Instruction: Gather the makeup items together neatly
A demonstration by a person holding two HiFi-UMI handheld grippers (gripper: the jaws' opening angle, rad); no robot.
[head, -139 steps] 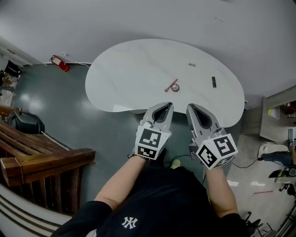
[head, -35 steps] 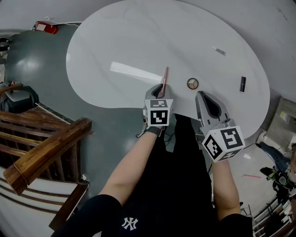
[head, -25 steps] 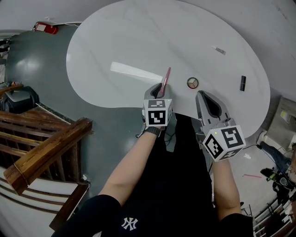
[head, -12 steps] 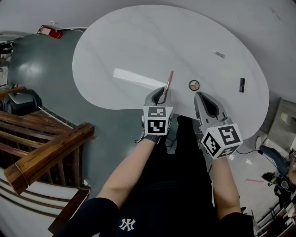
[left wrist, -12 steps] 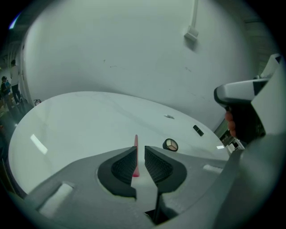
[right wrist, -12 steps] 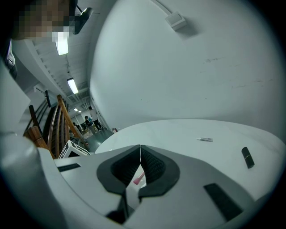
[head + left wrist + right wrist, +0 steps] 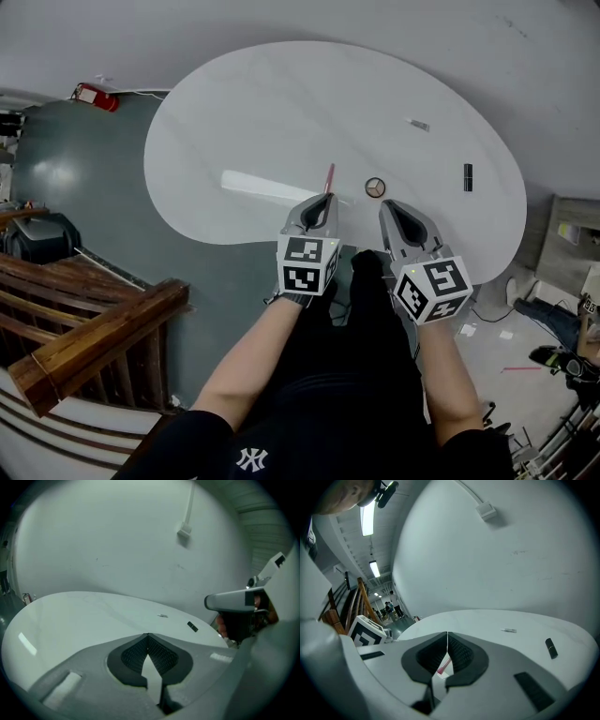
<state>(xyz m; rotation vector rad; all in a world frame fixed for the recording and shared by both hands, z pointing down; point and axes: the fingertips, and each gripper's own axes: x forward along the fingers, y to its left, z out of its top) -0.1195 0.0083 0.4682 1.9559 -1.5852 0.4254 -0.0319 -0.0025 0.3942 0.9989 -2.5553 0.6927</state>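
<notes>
Table (image 7: pixel 234 122): white, glossy, kidney-shaped. Slim pink stick (image 7: pixel 329 177) lies just beyond left gripper (image 7: pixel 323 199), whose ribbed pads have just closed together, empty. Right gripper (image 7: pixel 387 204) pads also together, empty. Round compact (image 7: pixel 375 187) nearby.

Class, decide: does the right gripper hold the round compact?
No, the round compact lies on the table just beyond the right gripper, whose jaws are shut.

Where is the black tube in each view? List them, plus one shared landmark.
Head view: black tube, right of centre, upper half.
Left gripper view: tube right of centre.
Right gripper view: tube near right edge.
Shared landmark: small pale tube, left of it, farther back.
</notes>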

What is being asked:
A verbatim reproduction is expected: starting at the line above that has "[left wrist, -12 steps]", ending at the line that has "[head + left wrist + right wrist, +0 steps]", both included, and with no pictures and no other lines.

Answer section:
[left wrist, -12 steps] 
[right wrist, -12 steps] 
[head + left wrist + right wrist, +0 steps] 

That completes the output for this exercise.